The businessman has not wanted to testify in the terms required by the judge but he has sent documentation and emails. Something that is not enough for the judge, who understands that it is not up to the standards set by Spanish law to be taken into account as valid evidence: “This documentation has no probative value if it is not ratified before this Instructor, answering all the questions that the parties ask about them and other matters of interest to the cause”.

The judge addresses “the one who says he is San Chin Choon” to confirm the dates “on which he can appear before this Court, given that another rogatory commission will no longer be officially sent to Malaysia, having already been answered the first without a positive response, nor is there going to be any videoconference with Malaysia. For the magistrate, therefore, it is necessary for San Chin Choon to travel from Malaysia to Madrid: “Not only because there would be no technical means to do so, but also because in this case personal immediacy is necessary with the assistance of official translators from the High Court of Justice of Madrid”, he says.
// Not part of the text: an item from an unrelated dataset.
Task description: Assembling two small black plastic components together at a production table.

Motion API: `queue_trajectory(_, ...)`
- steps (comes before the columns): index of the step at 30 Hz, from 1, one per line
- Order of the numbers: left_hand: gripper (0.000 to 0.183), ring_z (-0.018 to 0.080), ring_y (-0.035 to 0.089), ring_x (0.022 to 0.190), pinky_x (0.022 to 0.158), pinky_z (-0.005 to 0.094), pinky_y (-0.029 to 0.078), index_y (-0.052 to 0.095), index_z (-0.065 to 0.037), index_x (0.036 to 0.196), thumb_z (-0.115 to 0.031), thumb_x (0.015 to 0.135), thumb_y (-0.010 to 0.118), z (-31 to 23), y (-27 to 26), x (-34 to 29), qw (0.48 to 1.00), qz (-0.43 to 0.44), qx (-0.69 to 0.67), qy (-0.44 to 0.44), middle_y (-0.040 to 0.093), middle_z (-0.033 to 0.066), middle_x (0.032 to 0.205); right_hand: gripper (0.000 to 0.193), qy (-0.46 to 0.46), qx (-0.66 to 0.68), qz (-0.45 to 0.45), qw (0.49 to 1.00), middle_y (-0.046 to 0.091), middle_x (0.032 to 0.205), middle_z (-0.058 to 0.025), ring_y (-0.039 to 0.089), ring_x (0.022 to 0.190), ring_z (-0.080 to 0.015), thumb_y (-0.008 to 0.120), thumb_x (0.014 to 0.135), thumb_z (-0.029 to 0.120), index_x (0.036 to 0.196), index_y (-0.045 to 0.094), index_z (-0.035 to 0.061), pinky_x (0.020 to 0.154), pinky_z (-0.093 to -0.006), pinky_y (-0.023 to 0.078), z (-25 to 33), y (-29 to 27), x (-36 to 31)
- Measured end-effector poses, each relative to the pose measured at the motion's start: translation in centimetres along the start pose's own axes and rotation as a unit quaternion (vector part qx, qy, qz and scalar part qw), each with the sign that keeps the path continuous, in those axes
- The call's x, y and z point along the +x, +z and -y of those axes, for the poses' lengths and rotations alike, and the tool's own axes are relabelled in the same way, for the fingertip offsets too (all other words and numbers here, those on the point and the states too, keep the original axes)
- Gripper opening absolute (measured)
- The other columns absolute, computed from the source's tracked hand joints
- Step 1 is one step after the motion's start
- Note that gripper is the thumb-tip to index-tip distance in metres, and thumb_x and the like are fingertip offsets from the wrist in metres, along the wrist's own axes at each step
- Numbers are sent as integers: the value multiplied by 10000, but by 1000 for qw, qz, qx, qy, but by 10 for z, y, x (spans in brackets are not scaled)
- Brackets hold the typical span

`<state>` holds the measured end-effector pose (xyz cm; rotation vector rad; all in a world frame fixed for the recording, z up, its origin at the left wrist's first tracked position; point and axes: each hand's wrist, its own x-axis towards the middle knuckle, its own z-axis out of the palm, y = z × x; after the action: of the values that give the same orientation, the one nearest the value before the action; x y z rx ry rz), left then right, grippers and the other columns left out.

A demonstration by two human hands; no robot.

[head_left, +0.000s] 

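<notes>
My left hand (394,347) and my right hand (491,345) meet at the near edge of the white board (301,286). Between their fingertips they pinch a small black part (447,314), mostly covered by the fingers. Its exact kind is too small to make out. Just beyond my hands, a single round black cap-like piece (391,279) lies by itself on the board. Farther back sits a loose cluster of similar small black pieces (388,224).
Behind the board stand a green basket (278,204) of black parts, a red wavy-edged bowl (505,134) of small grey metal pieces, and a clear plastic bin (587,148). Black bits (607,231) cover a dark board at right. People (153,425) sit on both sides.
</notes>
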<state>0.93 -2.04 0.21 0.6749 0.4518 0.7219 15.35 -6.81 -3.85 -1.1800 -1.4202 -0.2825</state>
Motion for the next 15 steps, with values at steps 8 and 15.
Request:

The figure and testimony of San Chin Choon and his company Leno have become one of the great unknowns in the mask case, which investigates how businessmen Medina and Luceño reached the heart of the Madrid City Council to sell medical supplies in the worst of times. the first wave of the pandemic in 2020, how part of that material was defective and how part of the premium paid by the José Luis Martínez-Almeida consistory went into his pockets in the form of commissions.

The magistrate unsuccessfully tried to get San Chin Choon to respond to a questionnaire through a letter rogatory. The Malaysian authorities explained that the businessman had refused to have his statement recorded, as requested by the judge. Later, someone who claims to be the Malaysian businessman sent documentation and emails that tried to exculpate Medina and Luceño: he claimed that they were his exclusive agents and that they did not inflate prices.

None of these dialogues are valid for the magistrate: evidence such as these must be subject to direct mediation. The magistrate also explains that he is not going to send more letters rogatory, both due to lack of technical means and the need to use translators.